SAIA DO SOL E DA CHUVA, ENTRE...

A morada é simples, é sertaneja, mas tem alimento para o espírito, amizade e afeto.



quinta-feira, 20 de abril de 2017

CALADO EU


*Rangel Alves da Costa


Boca fechada resguarda tudo. Muito melhor se manter calado a abrir o verbo de vez, ainda que os motivos e as justificativas sejam os mais plausíveis. Melhor evitar a falar ao vento, mesmo que seja indescritível o prazer de despejar tudo de vez.
Então, calado eu fico, permaneço, continuo. Melhor assim a abrir a boca para dizer umas verdades a grande parte de uma população brasileira que reclama e reclama, critica e critica, mas na hora de votar se ajoelha à mesmice corrupta e lamacenta.
Calado eu fico para não dizer umas poucas e boas a uma gente que parece não ter o que fazer e se compraz em assistir as baboseiras e idiotices de um BBB. E ainda por cima, apaixonadamente, leva às redes sociais seus fervores e suas pequenezas humanas.
Calado eu permaneço para não fazer da voz punhal afiado nem da palavra uma arma mortal.
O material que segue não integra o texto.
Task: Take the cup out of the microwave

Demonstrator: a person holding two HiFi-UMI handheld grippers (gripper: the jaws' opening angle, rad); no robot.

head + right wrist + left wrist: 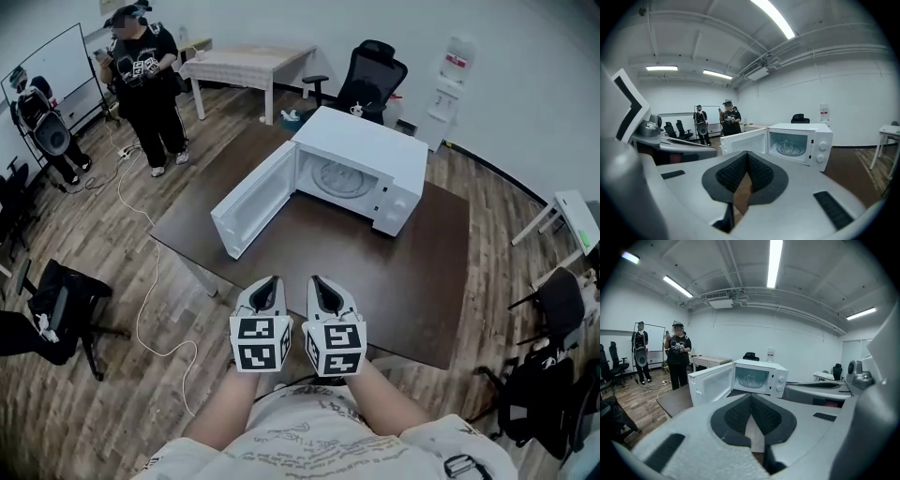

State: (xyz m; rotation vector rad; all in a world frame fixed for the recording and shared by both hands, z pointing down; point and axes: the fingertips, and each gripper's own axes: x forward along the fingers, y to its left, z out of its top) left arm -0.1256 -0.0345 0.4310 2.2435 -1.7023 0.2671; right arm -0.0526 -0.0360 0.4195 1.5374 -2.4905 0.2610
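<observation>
A white microwave point(361, 169) stands on the dark brown table point(412, 281), its door point(251, 199) swung wide open to the left. A clear glass cup point(788, 146) stands on the turntable inside; it also shows faintly in the left gripper view point(751, 380). My left gripper point(267, 282) and right gripper point(322, 282) hover side by side over the table's near edge, pointing at the microwave and well short of it. Both have their jaws together with nothing between them, as the left gripper view point(751, 398) and the right gripper view point(747, 156) show.
A person point(145, 80) stands at the back left beside a whiteboard point(52, 66). A white table point(246, 64), an office chair point(373, 77) and a water dispenser point(450, 82) stand behind the microwave. A black chair point(58, 309) and a floor cable point(141, 291) lie to the left.
</observation>
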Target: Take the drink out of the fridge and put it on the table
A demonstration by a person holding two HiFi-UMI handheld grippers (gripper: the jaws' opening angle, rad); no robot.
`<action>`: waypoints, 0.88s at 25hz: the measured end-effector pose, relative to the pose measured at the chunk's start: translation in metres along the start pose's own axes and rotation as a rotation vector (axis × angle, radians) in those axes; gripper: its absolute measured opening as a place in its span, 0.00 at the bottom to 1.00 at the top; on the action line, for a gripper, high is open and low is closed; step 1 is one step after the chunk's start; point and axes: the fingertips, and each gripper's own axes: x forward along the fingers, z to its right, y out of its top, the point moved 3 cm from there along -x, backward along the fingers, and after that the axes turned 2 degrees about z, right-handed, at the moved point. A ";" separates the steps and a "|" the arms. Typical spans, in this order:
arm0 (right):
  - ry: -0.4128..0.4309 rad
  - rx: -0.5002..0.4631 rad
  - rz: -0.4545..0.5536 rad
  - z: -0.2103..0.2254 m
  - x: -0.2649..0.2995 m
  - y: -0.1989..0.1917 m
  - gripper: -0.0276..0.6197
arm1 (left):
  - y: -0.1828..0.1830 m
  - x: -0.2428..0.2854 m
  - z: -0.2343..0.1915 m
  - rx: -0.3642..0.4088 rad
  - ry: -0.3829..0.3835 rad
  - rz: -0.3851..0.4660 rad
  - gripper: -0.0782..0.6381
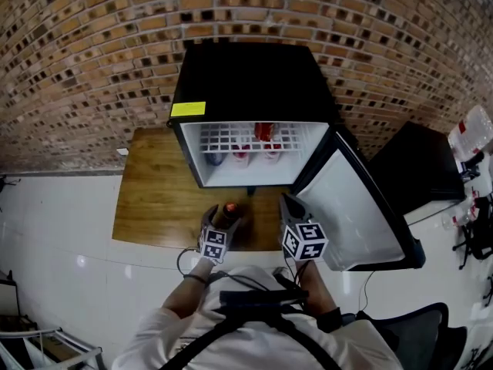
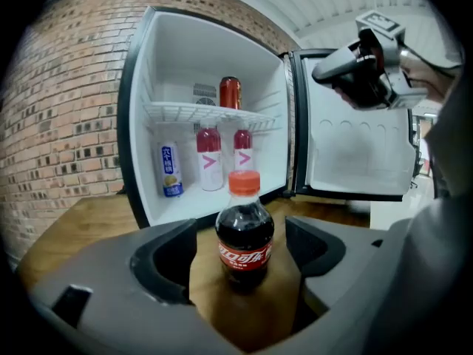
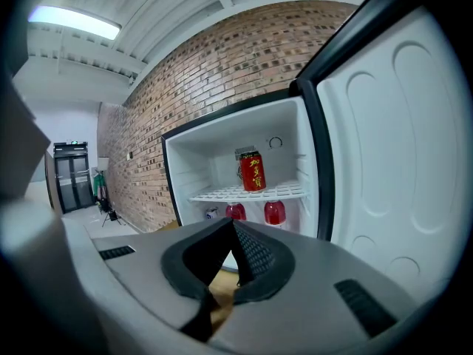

Mas é que dá vontade mesmo de dizer nas fuças umas poucas e boas. A gente vai guardando e guardando, suportando e suportando, mas chega um instante que corda arrebenta e não tem jeito mesmo.
Calado eu fico quando sinto que não vai adiantar mesmo o que eu possa dizer. Falar ao vento é perda de tempo, dizer a quem não sabe ouvir é gastar saliva, dialogar com o analfabetismo político é ter raiva sozinho. Ora, se não fosse o ódio e o rancor aprisionados, creio que o eterno silêncio seria a melhor palavra.
Calado eu fico por que sei que de minha voz pode sair tiro, bala, espoleta, chumbo, estricnina, veneno mortal. Não que minha palavra seja maldosa, cruel, ferina ou bala certeira, mas que se torna impossível não detonar perante determinadas situações. Num doa a quem doer, o mais importante mesmo é não aceitar enraizando os absurdos de um mando insano.
Calado eu estou agora e não sei por quanto tempo continuarei assim. Talvez por um instante apenas ou pela eternidade. Mas não adianta, pois o meu olho brilha, a minha pele eriça, o meu sangue ferve, o meu corpo avermelha. Tudo raiva, tudo ira, tudo ódio por tantas incoerências, injustiças e iniquidades.
Calado eu fico como fica a montanha após a presença do sábio. Medito, reflito, encontro razões. Em silêncio eu fico como o velho sábio ante o as águas que lentamente passam no leito do rio adiante. Medito, reflito, procuro encontrar. Sem palavra permaneço como permanece o céu na presença da luz maior.
Calado eu fico para não, através da voz, levantar os tapetes que escondem as podridões dos poderes, os esgotos políticos, as putrefações que assolam o país. Não significa, contudo, que assim eu permaneça, pois apenas buscando fôlego para bradar de vez um inconformismo que já perdura desde tempos mais antigos.
Calado eu fico para não ferir, machucar, atentar contra qualquer pessoa. Calado eu fico, mas como uma vontade danada de xingar de tudo o que não presta, de dizer nas fuças umas boas verdades, de fazer sair pela boca tudo o que precisa ser gritado e que ainda permanece em doloroso silêncio.
Calado eu fico por que sei que a taça é frágil, que os candelabros são frágeis, que as asas das borboletas são frágeis, que o silêncio é frágil demais para ouvir. Ao abrir a boca, talvez um vendaval saia destroçando tudo. E não quero que o frágil pereça pelos meus ódios e rancores.
Calado eu fico até quando quero falar e dizer te amo, te amo, te amo. Calado eu fico quando eu precisava declamar poesia ao meu amor. Calado eu fico quando quero falar coisas belas e que agradem ao coração. Mas tenho olhos, mãos e corpo que tudo dizem e tudo pedem.
Calado eu fico agora. Emudeço. Vou guardar minha voz para quando eu precise me revelar um segredo: Não haveria de ter palavra. Bastaria o silêncio!